[Source records]

• • • • • • •

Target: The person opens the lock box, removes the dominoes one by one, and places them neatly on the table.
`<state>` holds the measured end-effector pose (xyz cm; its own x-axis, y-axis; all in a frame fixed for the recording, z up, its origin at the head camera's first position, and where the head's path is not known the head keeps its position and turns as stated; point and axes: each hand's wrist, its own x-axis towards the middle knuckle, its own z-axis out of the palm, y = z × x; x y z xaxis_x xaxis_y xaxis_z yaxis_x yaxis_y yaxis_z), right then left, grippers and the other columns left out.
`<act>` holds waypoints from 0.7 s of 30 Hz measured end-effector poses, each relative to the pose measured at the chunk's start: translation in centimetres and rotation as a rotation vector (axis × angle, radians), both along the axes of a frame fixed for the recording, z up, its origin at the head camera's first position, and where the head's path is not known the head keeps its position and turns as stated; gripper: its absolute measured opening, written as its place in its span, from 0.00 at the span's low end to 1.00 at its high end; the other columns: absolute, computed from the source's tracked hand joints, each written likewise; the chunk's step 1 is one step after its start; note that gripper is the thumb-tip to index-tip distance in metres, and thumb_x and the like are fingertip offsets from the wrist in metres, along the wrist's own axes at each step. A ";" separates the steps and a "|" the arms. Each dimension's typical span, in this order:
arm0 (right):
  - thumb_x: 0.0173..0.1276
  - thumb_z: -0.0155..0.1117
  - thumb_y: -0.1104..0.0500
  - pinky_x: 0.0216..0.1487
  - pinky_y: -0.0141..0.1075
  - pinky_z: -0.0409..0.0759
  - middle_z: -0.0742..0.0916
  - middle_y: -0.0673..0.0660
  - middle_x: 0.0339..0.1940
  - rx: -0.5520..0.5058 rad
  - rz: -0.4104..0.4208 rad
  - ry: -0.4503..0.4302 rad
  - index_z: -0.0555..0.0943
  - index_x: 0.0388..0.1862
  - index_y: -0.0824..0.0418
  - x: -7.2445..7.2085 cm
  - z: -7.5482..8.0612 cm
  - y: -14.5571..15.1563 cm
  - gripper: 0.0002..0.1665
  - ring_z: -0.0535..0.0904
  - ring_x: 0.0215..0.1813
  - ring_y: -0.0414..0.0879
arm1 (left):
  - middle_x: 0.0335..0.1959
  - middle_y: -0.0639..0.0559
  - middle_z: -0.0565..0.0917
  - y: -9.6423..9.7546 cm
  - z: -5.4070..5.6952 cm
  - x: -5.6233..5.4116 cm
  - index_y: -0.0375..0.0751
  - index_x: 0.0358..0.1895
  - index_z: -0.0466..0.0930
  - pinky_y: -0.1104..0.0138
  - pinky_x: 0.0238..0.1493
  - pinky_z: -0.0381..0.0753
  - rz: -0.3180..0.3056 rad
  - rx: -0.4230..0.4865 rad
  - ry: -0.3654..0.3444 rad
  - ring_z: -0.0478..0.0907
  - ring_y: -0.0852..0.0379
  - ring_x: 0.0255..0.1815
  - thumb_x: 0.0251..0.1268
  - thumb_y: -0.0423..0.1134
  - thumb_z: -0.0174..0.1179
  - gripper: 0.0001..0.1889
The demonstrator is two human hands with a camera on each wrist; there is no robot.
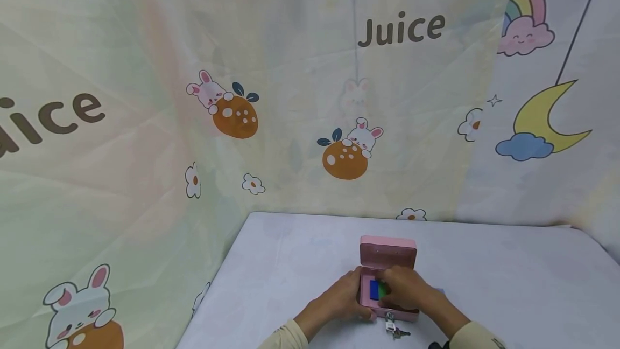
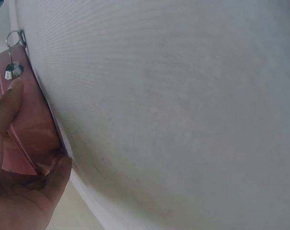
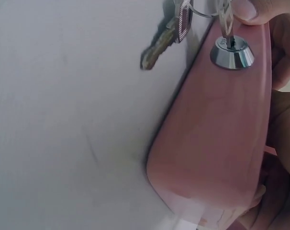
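A pink metal cash box stands on the table with its lid raised. My left hand grips its left side, the thumb at the front wall beside the lock. Inside the box lie a blue block and a green block. My right hand reaches in from the right, its thumb and fingers at opposite ends of the green block; it covers much of the interior. Keys hang on a ring from the front lock, one key in it.
The white table spreads around the box. A bit of something blue shows beyond my right wrist. Near the right sleeve, a dark object is cut off by the bottom edge. Printed cloth walls stand behind and to the left.
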<state>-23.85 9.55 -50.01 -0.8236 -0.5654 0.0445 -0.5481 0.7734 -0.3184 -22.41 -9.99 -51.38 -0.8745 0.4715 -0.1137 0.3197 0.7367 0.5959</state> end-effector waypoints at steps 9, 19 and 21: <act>0.47 0.84 0.46 0.42 0.38 0.78 0.90 0.48 0.39 0.005 0.021 0.053 0.87 0.47 0.57 0.2 -0.4 -0.5 0.29 0.71 0.34 0.36 | 0.64 0.59 0.76 -0.1 -0.1 -0.1 0.56 0.75 0.58 0.61 0.69 0.74 0.002 -0.002 -0.006 0.74 0.65 0.61 0.44 0.49 0.81 0.53; 0.49 0.84 0.51 0.41 0.38 0.80 0.90 0.50 0.39 -0.066 0.005 0.006 0.86 0.49 0.61 0.2 -0.5 -1.0 0.29 0.75 0.34 0.38 | 0.63 0.57 0.76 -0.1 -0.3 -0.2 0.52 0.75 0.58 0.63 0.68 0.75 0.001 -0.007 -0.010 0.74 0.66 0.60 0.44 0.49 0.81 0.53; 0.48 0.84 0.51 0.45 0.40 0.82 0.90 0.50 0.40 -0.073 -0.006 -0.007 0.86 0.50 0.61 0.2 -0.5 -1.1 0.30 0.76 0.35 0.39 | 0.63 0.57 0.76 -0.1 -0.3 -0.3 0.52 0.75 0.58 0.63 0.68 0.75 0.002 -0.008 -0.013 0.74 0.66 0.58 0.45 0.49 0.81 0.53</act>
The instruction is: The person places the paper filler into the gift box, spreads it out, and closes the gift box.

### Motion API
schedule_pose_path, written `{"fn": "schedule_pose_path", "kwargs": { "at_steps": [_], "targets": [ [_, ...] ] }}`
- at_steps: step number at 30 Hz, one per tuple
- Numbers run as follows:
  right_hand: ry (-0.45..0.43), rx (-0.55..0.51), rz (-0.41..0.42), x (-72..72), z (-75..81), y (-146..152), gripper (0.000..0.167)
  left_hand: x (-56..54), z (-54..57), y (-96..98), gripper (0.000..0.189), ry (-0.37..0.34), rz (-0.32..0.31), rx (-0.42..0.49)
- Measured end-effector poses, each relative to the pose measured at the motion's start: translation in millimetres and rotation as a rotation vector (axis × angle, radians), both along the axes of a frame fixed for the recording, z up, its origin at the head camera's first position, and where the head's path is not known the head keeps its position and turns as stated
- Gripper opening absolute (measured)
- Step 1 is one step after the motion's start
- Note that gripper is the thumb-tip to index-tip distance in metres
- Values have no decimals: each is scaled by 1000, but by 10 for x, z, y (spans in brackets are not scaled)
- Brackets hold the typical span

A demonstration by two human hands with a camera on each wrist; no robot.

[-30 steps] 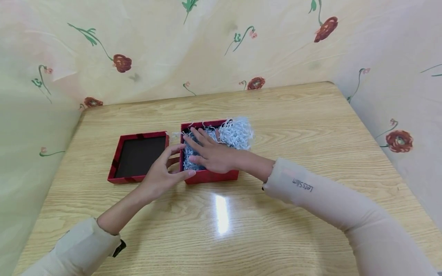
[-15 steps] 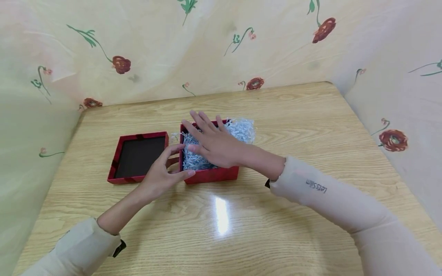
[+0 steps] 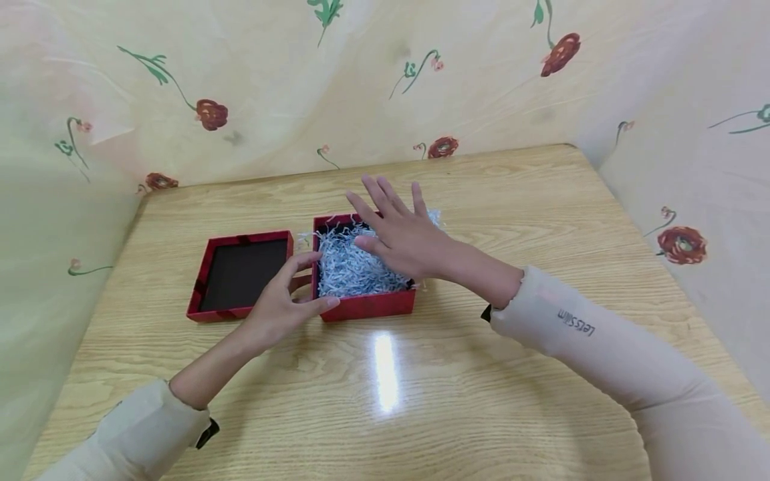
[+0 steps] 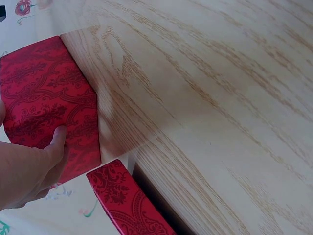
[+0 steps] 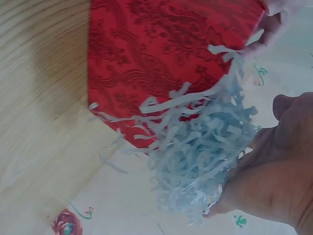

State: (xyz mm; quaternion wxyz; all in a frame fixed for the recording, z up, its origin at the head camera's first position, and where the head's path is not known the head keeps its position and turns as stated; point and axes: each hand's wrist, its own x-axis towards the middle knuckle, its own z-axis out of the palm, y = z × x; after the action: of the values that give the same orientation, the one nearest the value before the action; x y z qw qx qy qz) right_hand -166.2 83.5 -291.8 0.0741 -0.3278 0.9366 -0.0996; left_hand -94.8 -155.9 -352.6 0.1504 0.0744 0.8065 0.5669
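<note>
Paper shreds (image 3: pixel 349 270) in the red box (image 3: pixel 369 307) lie beneath and left of the right hand (image 3: pixel 403 237), fingers spread; left-hand fingers (image 3: pixel 297 264) grip the box.

The right hand (image 3: pixel 406 234) hides the box's (image 3: pixel 369 308) far right corner; past it only a wisp of paper (image 3: pixel 434 217) peeks out. Whatever lies under the paper, I can't tell. The left hand (image 3: pixel 283 300) covers the lid's (image 3: pixel 243 274) near right corner and part of the box's left wall.

Both sleeves (image 3: pixel 625 361) and the counter (image 3: pixel 385 447) run off the bottom edge. Each cuff has a dark bit (image 3: pixel 208 433) beneath, too little showing to name.

From the left wrist, the lid is cut off below, the left hand at the left edge. From the right wrist, everything is soft; the box's top is cropped, and the right hand leaves the frame at the right.
</note>
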Motion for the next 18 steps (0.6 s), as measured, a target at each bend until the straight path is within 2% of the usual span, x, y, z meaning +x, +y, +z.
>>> {"fn": "schedule_pose_path", "kwargs": {
  "at_steps": [8,13,18],
  "targets": [
    [-42,32,-34,9,-162,8,69,15,-5,4,77,6,-4,1],
    [-77,56,-5,20,-274,-92,69,22,-8,-1,76,9,-6,4],
    [-107,52,54,22,-319,-203,67,30,-16,-11,76,4,-9,25]
  ]
}}
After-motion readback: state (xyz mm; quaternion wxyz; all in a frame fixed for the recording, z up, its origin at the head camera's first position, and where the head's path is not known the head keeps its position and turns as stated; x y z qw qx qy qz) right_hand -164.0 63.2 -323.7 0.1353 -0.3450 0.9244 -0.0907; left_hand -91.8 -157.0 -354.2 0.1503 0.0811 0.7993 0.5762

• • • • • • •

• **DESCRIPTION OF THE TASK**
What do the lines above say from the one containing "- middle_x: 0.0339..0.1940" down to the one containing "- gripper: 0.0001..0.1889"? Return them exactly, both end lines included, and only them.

• **SOLUTION BELOW**
  - middle_x: 0.0339..0.1940
  - rx: -0.5520..0.5058 rad
  - rz: -0.4104..0.4208 rad
  - ry: -0.4503..0.4302 rad
  - index_z: -0.0555..0.0943
  - index_x: 0.0388..0.1862
  - index_y: -0.0824..0.0418
  - x: -7.2445..7.2085 cm
  - z: -7.5482..8.0612 cm
  - y: -14.5571..15.1563 cm
  - gripper: 0.0002..0.1665
  - ring_z: -0.0535..0.0904
  - ring_x: 0.0215..0.1813
  - ring_y: -0.0414..0.0879
arm1 (left):
  - middle_x: 0.0335..0.1959
  - middle_y: -0.0639..0.0559
  - middle_z: -0.0565..0.0917
  - y: -9.6423..9.7546 cm
  - z: -5.4070..5.6952 cm
  - x: -5.6233..5.4116 cm
  - index_y: -0.0375..0.0751
  - index_x: 0.0358..0.1895
  - index_z: -0.0466..0.0930
  - pinky_y: -0.1104..0.0138
  - pinky_x: 0.0238..0.1493
  - pinky_z: -0.0381..0.0753
  - rz: -0.3180..0.3056 rad
  - rx: -0.4230..0.4865 rad
  - ry: -0.3654..0.3444 rad
  - ring_z: -0.0478..0.0907
  - ring_y: -0.0852..0.0379
  - ring_x: 0.0255..0.1815
  - thumb_x: 0.0251..0.1268
  - thumb_y: -0.0423..0.1134
  - thumb_z: -0.0174..0.1179
  - gripper: 0.0001..0.1889

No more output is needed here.